- Data block -
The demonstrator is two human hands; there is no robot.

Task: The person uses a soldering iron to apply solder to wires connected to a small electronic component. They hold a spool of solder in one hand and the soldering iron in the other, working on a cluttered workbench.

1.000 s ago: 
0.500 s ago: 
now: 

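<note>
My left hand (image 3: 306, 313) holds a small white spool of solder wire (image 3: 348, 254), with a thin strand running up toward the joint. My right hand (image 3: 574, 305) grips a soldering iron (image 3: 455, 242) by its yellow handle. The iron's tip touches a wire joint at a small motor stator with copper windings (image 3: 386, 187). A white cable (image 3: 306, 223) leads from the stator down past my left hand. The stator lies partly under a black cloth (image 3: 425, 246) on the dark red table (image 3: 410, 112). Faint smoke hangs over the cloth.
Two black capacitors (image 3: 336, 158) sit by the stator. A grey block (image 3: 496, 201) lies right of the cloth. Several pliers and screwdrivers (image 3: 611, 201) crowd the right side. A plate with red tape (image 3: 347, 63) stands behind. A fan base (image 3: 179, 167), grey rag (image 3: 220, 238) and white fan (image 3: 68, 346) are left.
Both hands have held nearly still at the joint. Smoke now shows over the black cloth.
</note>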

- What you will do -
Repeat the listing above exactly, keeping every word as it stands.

- Answer -
The demonstrator is two human hands; there is no robot.

Task: The person uses a soldering iron to apply solder to wires connected to a small electronic component. They hold a spool of solder in one hand and the soldering iron in the other, working on a cluttered workbench.

1.000 s ago: 
0.500 s ago: 
now: 

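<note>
My left hand (image 3: 306, 313) holds a small white spool of solder wire (image 3: 348, 254), with a thin strand running up toward the joint. My right hand (image 3: 574, 305) grips a soldering iron (image 3: 455, 242) by its yellow handle. The iron's tip touches a wire joint at a small motor stator with copper windings (image 3: 386, 187). A white cable (image 3: 306, 223) leads from the stator down past my left hand. The stator lies partly under a black cloth (image 3: 425, 246) on the dark red table (image 3: 410, 112). Faint smoke hangs over the cloth.
Two black capacitors (image 3: 336, 158) sit by the stator. A grey block (image 3: 496, 201) lies right of the cloth. Several pliers and screwdrivers (image 3: 611, 201) crowd the right side. A plate with red tape (image 3: 347, 63) stands behind. A fan base (image 3: 179, 167), grey rag (image 3: 220, 238) and white fan (image 3: 68, 346) are left.
Both hands have held nearly still at the joint. Smoke now shows over the black cloth.
</note>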

This completes the output.